/---
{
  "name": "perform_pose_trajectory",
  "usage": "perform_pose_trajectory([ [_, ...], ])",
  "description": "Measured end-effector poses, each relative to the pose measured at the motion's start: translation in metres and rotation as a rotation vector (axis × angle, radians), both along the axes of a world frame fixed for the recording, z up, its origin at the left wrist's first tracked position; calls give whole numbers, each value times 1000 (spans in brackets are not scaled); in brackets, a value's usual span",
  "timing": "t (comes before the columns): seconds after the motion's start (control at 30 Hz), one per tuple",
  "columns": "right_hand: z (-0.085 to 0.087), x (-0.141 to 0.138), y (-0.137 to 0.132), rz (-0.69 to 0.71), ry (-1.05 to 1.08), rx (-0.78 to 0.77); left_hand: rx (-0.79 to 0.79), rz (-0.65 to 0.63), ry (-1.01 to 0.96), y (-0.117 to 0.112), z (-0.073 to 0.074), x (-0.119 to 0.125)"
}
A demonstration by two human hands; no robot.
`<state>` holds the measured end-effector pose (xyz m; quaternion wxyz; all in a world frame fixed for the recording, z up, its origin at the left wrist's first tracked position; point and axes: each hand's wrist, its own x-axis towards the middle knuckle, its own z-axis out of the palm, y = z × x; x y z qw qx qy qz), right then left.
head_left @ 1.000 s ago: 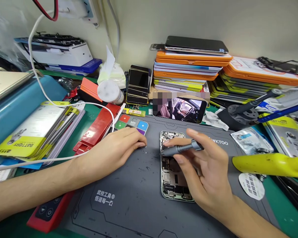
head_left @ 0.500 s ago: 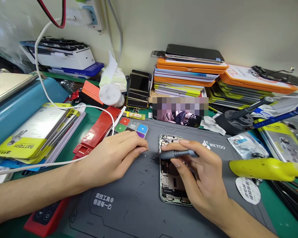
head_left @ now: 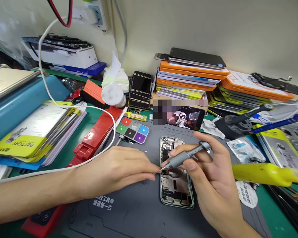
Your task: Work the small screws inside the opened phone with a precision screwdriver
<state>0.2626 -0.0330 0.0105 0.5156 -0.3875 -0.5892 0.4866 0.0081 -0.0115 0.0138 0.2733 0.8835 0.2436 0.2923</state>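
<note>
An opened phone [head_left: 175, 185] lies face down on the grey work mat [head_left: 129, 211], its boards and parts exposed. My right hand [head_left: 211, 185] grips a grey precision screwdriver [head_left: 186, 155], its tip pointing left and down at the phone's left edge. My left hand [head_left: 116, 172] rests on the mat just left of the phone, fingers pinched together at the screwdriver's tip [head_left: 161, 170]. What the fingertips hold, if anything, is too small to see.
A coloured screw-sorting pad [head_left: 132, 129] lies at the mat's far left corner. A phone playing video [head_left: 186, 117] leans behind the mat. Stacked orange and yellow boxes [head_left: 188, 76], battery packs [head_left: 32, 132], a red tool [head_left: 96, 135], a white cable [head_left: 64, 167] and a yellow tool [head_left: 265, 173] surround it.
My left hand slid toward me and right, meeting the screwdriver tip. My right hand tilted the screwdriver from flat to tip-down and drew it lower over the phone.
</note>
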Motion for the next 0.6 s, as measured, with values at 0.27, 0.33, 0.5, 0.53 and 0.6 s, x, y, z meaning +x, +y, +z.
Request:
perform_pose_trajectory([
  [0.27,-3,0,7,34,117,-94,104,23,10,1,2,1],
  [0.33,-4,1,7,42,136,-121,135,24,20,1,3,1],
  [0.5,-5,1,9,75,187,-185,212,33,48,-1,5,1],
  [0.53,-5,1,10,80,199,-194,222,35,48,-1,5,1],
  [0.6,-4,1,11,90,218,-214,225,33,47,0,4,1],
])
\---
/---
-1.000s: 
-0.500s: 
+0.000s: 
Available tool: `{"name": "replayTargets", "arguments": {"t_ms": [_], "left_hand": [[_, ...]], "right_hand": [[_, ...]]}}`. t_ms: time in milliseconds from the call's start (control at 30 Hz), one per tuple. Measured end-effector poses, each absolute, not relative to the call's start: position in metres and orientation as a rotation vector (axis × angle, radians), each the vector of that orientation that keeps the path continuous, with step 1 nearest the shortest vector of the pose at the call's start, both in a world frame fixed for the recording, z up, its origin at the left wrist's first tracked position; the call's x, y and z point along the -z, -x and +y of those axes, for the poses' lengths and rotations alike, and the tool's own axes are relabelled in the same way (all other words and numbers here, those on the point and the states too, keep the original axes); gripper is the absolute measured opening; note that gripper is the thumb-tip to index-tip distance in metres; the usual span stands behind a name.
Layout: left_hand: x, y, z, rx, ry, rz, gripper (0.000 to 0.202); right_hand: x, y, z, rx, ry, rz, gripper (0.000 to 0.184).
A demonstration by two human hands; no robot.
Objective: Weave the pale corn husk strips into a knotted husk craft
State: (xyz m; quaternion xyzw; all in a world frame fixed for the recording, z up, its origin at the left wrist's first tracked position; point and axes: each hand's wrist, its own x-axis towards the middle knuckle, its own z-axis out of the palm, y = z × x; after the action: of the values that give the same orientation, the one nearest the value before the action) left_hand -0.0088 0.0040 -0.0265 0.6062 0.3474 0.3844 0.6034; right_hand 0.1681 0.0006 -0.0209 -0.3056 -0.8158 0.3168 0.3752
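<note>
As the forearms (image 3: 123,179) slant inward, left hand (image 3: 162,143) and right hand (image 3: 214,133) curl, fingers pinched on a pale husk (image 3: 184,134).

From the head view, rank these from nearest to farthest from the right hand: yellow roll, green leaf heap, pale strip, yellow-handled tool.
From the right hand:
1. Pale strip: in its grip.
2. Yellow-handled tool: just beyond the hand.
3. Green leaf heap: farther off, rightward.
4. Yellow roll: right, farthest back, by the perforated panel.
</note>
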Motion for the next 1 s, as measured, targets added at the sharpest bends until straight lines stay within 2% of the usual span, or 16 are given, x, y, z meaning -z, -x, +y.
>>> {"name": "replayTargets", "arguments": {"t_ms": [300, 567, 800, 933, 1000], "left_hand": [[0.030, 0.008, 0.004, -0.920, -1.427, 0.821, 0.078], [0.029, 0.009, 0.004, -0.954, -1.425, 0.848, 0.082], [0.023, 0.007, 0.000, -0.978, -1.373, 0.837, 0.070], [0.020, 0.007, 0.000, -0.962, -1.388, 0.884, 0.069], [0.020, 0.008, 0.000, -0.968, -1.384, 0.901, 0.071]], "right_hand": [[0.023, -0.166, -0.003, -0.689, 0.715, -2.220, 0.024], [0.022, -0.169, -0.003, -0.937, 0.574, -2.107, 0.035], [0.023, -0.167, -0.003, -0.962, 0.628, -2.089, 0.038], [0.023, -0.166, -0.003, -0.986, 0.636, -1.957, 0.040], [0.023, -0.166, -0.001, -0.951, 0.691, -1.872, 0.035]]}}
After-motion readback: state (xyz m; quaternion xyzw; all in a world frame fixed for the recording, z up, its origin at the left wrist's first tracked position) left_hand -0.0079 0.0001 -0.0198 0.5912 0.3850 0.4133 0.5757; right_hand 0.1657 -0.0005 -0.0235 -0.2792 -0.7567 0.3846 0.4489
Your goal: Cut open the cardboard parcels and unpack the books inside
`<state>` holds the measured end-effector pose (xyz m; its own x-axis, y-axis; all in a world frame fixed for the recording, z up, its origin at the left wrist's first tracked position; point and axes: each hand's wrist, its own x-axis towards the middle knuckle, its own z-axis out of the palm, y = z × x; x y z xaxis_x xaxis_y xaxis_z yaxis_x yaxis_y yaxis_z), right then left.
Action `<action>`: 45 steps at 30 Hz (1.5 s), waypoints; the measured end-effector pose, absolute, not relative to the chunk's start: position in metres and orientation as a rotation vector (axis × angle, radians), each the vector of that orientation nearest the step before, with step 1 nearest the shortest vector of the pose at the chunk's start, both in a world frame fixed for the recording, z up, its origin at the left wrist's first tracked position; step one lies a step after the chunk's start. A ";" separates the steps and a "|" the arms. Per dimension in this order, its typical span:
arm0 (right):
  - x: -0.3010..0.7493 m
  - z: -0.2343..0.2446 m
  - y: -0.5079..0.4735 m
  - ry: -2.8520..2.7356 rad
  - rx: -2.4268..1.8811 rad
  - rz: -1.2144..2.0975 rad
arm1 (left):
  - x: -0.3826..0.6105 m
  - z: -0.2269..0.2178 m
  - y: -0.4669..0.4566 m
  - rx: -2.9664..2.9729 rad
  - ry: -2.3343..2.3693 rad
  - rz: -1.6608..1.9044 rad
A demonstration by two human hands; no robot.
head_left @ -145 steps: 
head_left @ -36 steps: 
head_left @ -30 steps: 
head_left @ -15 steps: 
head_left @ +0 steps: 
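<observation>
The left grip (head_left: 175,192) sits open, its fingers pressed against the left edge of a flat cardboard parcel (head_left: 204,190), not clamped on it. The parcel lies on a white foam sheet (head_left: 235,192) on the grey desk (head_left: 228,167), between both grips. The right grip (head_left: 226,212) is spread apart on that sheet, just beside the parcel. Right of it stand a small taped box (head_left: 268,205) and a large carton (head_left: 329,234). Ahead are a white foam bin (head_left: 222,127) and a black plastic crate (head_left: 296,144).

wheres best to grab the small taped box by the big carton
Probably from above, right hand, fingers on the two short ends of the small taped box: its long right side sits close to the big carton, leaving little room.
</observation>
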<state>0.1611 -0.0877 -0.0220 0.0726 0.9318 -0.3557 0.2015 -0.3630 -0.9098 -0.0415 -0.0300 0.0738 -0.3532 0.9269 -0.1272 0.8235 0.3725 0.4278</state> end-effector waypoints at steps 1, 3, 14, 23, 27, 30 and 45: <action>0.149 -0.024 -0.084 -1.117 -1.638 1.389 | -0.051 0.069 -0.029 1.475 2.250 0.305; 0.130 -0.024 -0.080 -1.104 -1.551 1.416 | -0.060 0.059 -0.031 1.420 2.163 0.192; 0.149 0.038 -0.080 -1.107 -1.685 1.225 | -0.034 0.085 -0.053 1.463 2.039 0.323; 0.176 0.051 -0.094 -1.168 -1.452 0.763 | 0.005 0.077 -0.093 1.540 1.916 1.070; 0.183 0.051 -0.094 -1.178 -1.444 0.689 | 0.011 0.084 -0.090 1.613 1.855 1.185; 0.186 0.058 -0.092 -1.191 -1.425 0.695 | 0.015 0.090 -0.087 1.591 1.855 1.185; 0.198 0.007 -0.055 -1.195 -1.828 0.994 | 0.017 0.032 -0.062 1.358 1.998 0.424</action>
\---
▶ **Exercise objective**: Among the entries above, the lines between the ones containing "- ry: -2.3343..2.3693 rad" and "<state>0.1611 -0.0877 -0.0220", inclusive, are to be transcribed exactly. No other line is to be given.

▶ **Response to the task**:
  - ry: -2.3343..2.3693 rad
  - rz: -1.6608..1.9044 rad
A demonstration by two human hands; no robot.
head_left @ -145 steps: 
head_left @ -36 steps: 
head_left @ -30 steps: 
head_left @ -15 steps: 
head_left @ +0 steps: 
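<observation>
The left grip (head_left: 175,192) sits open, its fingers pressed against the left edge of a flat cardboard parcel (head_left: 204,190), not clamped on it. The parcel lies on a white foam sheet (head_left: 235,192) on the grey desk (head_left: 228,167), between both grips. The right grip (head_left: 226,212) is spread apart on that sheet, just beside the parcel. Right of it stand a small taped box (head_left: 268,205) and a large carton (head_left: 329,234). Ahead are a white foam bin (head_left: 222,127) and a black plastic crate (head_left: 296,144).

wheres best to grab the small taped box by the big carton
Probably from above, right hand, fingers on the two short ends of the small taped box: its long right side sits close to the big carton, leaving little room.
</observation>
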<state>0.1611 -0.0877 -0.0220 0.0726 0.9318 -0.3557 0.2015 -0.3630 -0.9098 -0.0415 -0.0300 0.0738 -0.3532 0.9269 -0.1272 0.8235 0.3725 0.4278</state> end-effector waypoints at steps 1, 3, 14, 23, 27, 30 and 45: <action>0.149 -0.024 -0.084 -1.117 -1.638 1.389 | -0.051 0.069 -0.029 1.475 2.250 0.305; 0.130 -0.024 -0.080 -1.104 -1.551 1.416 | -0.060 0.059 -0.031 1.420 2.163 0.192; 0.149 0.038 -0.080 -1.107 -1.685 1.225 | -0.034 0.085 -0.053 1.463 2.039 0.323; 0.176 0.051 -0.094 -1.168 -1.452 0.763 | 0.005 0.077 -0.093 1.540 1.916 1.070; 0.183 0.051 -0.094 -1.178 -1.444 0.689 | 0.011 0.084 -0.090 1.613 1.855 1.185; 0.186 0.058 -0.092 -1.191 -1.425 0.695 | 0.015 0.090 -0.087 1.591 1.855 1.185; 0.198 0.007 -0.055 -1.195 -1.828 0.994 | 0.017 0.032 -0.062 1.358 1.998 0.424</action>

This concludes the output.